§ TASK BRIEF
The output should consist solely of the lines running from the one that contains "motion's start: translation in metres" through the end of the records below, copied exactly.

§ THE DATA
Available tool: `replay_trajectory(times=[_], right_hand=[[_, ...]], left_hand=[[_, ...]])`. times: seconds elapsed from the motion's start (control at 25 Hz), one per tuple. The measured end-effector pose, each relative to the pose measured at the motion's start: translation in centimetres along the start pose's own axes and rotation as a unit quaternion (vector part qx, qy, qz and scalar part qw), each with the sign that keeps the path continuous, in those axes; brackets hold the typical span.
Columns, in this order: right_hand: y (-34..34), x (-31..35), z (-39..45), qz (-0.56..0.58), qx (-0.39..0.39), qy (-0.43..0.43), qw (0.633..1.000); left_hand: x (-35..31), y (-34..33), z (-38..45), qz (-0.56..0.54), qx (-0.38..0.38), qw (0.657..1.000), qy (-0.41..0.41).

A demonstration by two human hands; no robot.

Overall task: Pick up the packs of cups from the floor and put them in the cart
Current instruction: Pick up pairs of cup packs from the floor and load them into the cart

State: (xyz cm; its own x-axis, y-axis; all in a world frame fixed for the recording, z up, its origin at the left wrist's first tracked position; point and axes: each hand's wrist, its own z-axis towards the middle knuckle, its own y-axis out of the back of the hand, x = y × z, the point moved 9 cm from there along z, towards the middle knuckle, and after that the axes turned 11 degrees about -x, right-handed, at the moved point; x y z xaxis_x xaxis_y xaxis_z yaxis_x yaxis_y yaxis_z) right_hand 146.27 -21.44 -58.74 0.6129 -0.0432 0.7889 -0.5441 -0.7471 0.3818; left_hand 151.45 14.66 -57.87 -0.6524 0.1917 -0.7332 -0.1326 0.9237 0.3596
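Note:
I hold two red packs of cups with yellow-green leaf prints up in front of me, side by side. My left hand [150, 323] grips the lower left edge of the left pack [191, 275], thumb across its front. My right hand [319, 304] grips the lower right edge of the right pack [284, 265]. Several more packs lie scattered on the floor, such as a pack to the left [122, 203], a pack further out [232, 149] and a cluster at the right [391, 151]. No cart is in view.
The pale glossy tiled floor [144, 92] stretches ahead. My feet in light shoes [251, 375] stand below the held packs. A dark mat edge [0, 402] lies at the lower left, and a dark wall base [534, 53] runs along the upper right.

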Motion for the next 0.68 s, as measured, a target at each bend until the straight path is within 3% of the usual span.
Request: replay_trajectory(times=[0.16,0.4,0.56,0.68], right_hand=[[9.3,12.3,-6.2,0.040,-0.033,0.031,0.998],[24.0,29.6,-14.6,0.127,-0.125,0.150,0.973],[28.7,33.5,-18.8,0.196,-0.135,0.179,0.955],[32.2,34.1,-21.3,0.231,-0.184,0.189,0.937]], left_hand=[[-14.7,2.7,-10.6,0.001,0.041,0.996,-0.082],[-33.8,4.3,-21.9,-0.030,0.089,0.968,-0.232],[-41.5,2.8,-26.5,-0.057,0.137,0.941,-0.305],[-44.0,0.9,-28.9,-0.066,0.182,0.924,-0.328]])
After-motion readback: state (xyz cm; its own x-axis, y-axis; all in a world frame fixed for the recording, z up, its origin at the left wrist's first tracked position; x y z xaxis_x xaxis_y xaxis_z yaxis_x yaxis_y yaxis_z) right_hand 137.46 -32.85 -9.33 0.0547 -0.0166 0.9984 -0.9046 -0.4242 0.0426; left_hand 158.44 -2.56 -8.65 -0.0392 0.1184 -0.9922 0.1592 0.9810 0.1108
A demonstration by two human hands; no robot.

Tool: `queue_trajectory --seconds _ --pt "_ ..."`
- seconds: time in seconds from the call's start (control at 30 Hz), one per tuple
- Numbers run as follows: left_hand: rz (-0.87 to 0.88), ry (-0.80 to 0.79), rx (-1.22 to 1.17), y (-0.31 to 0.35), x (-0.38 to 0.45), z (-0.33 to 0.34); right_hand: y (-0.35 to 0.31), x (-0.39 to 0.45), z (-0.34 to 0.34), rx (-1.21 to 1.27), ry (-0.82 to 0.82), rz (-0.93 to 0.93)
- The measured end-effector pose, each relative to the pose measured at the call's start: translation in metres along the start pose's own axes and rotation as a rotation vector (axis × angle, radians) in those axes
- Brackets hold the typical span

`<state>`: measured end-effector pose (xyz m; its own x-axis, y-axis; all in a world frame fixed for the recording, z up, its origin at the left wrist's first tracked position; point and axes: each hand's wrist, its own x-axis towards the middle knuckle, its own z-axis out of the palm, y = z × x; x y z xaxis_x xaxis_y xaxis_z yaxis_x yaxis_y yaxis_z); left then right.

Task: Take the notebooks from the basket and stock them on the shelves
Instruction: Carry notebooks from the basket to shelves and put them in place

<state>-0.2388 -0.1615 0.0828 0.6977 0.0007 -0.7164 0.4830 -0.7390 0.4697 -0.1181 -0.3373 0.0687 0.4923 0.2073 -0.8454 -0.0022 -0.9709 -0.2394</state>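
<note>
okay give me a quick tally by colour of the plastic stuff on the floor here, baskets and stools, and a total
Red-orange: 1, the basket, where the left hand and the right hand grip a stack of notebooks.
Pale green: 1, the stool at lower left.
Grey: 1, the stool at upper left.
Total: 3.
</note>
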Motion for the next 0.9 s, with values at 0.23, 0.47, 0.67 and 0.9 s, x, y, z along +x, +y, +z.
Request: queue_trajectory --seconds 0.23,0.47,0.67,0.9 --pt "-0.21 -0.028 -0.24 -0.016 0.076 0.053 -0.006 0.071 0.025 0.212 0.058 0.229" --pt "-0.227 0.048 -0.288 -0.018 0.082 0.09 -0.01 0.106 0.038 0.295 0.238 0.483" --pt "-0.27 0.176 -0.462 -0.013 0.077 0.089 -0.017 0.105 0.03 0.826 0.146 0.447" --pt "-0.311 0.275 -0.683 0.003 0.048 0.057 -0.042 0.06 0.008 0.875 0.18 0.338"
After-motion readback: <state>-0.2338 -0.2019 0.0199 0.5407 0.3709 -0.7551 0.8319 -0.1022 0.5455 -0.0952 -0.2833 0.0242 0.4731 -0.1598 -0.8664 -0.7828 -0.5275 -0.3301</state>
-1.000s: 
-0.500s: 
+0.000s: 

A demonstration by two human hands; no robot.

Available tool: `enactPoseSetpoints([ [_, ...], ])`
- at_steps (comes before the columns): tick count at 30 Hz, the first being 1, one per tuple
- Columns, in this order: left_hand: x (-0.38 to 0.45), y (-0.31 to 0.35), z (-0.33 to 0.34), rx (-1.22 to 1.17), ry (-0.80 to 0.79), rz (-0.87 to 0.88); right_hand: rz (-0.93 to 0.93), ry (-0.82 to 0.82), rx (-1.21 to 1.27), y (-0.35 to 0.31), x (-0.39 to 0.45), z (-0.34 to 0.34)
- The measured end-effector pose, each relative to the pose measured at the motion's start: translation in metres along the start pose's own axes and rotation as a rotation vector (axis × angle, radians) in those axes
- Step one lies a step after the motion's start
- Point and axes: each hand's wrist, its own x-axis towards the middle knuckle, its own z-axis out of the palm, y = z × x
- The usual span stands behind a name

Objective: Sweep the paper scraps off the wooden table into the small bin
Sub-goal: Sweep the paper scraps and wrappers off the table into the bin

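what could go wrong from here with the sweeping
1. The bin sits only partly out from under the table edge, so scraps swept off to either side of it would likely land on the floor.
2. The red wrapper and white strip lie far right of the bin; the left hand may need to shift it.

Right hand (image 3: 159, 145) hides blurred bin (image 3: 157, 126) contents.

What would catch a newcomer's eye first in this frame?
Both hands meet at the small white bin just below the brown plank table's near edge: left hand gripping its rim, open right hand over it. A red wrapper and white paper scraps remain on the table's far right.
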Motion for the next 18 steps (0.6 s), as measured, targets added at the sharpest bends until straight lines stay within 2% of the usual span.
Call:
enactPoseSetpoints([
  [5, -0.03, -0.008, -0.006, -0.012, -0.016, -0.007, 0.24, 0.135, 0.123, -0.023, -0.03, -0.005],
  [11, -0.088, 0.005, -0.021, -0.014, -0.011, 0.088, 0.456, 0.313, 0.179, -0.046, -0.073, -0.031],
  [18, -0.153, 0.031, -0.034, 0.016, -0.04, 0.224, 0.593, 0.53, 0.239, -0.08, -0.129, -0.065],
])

§ RESPONSE TO THE TASK
- The measured end-effector pose, each relative to the pose measured at the motion's start: translation in metres along the start pose's own axes and rotation as a rotation vector (axis × angle, radians) in those axes
- Step one lies a step after the motion's start
- Point and axes: each hand's wrist, its own x-axis towards the middle knuckle, its own z-axis out of the palm, y = z × x
- The usual span stands behind a name

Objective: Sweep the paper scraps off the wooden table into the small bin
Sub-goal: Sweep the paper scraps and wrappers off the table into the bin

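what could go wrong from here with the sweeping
1. The bin sits only partly out from under the table edge, so scraps swept off to either side of it would likely land on the floor.
2. The red wrapper and white strip lie far right of the bin; the left hand may need to shift it.

Right hand (image 3: 159, 145) hides blurred bin (image 3: 157, 126) contents.

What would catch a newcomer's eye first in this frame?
Both hands meet at the small white bin just below the brown plank table's near edge: left hand gripping its rim, open right hand over it. A red wrapper and white paper scraps remain on the table's far right.
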Motion for the next 18 steps (0.6 s), as measured, targets added at the sharpest bends until straight lines stay within 2% of the usual span.
Call:
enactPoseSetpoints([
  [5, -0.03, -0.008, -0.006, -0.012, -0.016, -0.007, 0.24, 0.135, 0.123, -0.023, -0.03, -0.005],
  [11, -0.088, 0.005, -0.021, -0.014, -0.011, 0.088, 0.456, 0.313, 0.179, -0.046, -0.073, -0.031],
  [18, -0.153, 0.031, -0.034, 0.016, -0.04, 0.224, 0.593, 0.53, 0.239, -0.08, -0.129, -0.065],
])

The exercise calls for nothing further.